Insiden tidak diketahui

  • Sensasi sentuhan yang tidak normal atau berkurang
  • Lengan, punggung, atau nyeri rahang
  • Pendarahan, rasa sakit, ruam, kemerahan, bekas luka, nyeri, rasa sakit, bengkak, bengkak, nyeri tekan, geli, ulserasi, atau gatal, bengkak, terbakar, dingin, berubah warna pada kulit, tekanan, gatal-gatal, infeksi.

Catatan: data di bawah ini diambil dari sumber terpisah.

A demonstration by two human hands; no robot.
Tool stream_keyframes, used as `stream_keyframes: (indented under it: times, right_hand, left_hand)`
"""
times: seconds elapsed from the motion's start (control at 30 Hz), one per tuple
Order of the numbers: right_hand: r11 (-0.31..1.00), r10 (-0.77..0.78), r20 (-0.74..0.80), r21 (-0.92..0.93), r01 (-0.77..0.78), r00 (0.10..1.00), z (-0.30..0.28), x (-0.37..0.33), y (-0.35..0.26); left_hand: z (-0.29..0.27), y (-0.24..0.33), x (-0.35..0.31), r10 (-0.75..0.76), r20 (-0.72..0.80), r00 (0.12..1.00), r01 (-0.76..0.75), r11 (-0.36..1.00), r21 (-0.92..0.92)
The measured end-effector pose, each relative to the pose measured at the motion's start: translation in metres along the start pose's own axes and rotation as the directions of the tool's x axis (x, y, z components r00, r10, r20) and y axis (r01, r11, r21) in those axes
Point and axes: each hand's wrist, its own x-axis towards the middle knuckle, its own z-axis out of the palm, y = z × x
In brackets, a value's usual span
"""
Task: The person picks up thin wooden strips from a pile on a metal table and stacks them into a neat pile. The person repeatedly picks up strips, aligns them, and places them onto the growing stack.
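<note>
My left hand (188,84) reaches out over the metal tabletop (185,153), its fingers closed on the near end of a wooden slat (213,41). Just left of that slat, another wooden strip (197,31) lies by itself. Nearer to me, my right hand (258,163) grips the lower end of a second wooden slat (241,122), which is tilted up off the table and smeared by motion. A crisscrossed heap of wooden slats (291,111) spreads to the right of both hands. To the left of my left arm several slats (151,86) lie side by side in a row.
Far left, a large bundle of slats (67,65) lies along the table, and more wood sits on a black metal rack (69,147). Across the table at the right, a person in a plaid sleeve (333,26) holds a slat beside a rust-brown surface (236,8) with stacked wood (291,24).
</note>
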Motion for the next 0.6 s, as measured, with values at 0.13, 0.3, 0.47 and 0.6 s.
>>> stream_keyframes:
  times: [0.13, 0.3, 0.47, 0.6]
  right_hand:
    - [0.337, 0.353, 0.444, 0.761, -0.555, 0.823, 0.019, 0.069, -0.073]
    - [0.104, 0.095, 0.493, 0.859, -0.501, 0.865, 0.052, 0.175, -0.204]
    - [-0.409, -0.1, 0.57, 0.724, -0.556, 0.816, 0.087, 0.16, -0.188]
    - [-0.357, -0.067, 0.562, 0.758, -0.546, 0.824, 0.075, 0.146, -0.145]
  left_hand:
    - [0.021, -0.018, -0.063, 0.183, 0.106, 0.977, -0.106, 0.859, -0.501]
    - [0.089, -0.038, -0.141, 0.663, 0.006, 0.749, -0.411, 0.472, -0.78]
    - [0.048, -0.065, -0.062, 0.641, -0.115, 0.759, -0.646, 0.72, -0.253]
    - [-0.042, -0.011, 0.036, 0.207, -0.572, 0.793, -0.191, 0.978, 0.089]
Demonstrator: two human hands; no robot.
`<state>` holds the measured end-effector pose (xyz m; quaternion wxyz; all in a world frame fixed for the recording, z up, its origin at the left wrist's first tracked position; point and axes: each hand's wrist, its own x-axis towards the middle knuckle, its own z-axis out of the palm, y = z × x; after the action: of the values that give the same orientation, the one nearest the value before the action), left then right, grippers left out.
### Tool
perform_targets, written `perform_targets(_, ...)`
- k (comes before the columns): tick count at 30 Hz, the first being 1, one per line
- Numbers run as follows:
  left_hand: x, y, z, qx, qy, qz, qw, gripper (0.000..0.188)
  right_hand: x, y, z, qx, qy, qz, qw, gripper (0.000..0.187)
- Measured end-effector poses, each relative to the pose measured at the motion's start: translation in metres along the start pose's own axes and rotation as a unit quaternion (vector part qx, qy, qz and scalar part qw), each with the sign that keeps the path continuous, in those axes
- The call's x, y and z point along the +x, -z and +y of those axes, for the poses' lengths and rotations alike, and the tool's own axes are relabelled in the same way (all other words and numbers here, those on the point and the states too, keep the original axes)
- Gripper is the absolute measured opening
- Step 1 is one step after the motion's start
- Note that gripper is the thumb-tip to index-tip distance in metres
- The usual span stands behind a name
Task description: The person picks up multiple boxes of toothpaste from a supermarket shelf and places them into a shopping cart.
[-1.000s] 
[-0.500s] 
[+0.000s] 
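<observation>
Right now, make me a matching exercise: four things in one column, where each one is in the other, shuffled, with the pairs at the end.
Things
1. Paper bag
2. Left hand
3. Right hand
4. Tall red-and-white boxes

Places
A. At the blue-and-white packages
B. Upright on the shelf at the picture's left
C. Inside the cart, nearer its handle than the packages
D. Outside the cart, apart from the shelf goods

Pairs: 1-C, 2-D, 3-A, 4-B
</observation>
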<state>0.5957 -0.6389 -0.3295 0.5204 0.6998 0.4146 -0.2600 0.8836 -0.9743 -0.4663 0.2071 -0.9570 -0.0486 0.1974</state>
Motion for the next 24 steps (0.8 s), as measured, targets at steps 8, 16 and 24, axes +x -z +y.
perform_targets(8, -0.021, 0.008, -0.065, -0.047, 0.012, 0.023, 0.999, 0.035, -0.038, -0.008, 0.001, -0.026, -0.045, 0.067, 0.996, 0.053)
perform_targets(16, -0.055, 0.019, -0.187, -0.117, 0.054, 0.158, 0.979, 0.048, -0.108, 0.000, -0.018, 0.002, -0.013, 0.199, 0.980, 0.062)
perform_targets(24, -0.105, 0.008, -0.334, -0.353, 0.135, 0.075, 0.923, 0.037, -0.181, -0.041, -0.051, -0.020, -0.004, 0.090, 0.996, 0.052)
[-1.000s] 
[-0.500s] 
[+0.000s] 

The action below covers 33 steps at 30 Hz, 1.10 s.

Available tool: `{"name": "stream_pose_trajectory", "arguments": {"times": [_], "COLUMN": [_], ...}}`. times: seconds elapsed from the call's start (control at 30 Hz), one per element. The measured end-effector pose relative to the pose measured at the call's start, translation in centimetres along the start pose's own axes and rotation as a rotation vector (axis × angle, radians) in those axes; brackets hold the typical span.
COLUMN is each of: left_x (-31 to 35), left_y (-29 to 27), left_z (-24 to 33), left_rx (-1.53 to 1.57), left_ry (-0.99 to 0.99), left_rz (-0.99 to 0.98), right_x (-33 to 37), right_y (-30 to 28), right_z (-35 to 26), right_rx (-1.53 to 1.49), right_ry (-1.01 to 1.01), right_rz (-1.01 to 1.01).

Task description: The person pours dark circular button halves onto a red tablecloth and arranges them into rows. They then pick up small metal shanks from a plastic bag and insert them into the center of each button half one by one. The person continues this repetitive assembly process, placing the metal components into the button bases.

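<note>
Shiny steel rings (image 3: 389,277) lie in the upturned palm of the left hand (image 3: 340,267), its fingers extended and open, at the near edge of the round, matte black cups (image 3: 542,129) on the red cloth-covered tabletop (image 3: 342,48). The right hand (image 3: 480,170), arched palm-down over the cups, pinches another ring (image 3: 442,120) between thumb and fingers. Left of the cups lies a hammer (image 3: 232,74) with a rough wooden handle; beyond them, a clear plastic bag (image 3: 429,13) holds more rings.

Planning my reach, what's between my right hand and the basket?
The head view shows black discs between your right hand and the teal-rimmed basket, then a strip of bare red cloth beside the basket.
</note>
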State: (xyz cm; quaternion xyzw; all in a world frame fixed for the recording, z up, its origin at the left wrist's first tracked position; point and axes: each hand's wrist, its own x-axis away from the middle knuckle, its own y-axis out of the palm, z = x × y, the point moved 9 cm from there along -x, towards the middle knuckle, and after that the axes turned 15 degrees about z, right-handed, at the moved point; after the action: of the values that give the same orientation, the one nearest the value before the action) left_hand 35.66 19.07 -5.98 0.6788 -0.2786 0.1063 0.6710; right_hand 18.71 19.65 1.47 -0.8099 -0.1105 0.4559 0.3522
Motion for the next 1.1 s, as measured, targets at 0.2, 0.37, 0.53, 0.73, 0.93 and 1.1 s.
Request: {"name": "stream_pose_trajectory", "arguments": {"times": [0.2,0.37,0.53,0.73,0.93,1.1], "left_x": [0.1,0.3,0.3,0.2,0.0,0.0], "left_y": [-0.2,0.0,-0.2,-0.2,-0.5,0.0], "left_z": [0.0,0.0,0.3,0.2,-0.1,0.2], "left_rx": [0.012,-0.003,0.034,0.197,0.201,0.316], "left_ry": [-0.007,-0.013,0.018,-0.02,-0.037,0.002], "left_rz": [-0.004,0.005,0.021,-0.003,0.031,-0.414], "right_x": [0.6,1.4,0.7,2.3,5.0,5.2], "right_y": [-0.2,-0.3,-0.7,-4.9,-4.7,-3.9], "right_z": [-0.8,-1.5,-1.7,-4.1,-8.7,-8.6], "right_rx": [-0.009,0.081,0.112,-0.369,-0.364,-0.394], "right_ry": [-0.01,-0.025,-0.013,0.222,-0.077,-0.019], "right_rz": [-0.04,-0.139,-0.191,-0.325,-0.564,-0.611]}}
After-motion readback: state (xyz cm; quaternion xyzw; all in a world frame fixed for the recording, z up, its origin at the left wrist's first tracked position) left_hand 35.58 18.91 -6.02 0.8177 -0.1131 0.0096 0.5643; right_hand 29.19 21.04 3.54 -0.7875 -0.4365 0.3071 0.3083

Kehangatan di tempat suntikan
  • penglihatan kabur
  • Nyeri dada atau ketidaknyamanan
  • Dada sesak atau berat
  • pusing
  • pingsan
  • Kencang, tidak teratur, berdebar, atau balap detak jantung atau denyut nadi
  • Takut atau gugup
  • sakit kepala
  • Mual atau muntah
  • Pucat kulit
  • Berdebar di telinga
  • kegelisahan
  • Gemetar di kaki, lengan, tangan, atau kaki
  • Detak jantung lambat atau cepat
  • pukulan
  • Berkeringat
  • Gemetar atau gemetar tangan atau kaki
  • Bernapas bermasalah
  • Kelelahan atau kelemahan yang tidak biasa

Segera dapatkan bantuan darurat jika ada gejala overdosis berikut ini:

Gejala overdosis Epinephrine

  • Agitasi
  • Dinginnya kulit
  • koma
  • kebingungan
  • Penurunan output urin
  • depresi
  • kantuk
  • permusuhan
  • sifat lekas marah
  • kelesuan
  • Pusing, pusing, atau pingsan
  • Otot berkedut
  • Berdebar kencang
  • Kenaikan berat badan yang cepat
  • Cepat, bernafas dalam
  • Kejang
  • keram perut
  • Pingsan
  • Pembengkakan wajah, pergelangan kaki, atau tangan

Efek samping lainnya yang tidak tercantum juga bisa terjadi pada beberapa pasien. Jika Anda melihat efek lain, tanyakan kepada petugas kesehatan Anda.